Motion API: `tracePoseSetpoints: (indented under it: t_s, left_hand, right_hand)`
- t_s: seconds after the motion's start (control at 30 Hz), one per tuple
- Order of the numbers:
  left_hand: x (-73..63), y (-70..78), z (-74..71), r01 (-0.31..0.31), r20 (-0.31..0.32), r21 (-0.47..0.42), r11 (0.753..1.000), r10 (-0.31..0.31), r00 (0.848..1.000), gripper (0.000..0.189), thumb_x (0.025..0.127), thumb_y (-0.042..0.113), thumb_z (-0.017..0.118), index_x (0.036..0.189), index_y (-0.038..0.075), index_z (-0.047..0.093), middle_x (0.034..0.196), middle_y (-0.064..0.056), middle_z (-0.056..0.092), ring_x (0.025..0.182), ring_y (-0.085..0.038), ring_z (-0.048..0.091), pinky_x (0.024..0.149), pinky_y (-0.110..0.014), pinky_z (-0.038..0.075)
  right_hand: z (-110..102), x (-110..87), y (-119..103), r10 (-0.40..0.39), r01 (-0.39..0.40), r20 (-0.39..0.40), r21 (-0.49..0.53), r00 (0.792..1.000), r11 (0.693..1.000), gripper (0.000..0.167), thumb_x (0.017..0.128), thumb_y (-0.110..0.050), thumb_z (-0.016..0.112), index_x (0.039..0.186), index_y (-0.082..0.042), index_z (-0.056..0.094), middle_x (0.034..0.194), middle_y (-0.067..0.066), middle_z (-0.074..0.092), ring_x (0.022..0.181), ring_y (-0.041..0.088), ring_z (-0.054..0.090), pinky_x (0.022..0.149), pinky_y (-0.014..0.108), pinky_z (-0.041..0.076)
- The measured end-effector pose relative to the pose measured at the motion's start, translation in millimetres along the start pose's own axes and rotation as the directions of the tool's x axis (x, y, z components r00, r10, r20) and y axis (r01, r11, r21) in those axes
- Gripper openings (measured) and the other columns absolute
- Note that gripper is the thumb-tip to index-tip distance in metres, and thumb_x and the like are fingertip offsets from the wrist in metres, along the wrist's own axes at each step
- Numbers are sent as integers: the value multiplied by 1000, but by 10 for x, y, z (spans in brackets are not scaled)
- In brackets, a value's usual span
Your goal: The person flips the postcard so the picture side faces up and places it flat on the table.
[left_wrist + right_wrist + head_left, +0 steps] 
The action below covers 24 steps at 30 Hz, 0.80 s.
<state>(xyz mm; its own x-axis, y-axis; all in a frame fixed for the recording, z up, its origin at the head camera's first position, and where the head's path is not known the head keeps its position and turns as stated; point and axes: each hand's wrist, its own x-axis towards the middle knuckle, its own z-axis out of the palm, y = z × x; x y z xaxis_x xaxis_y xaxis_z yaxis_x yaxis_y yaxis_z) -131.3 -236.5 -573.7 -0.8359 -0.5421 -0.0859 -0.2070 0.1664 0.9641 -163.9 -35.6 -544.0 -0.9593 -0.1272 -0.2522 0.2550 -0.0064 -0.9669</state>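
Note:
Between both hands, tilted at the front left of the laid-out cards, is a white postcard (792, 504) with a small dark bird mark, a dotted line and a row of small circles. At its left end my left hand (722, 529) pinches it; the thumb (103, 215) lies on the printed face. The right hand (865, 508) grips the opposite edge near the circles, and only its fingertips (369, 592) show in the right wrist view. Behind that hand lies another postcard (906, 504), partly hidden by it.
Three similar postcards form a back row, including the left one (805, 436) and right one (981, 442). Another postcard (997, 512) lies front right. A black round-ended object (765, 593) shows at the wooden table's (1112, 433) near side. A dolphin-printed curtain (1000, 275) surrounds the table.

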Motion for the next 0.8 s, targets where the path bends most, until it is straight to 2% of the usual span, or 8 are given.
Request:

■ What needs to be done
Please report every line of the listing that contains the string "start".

■ Answer space
- t_s: seconds after the motion's start (control at 30 Hz), one per tuple
- The measured end-effector pose relative to the pose measured at the motion's start, translation in millimetres along the start pose's own axes and rotation as the directions of the tool's x axis (x, y, z components r00, r10, r20) and y axis (r01, r11, r21) in those axes

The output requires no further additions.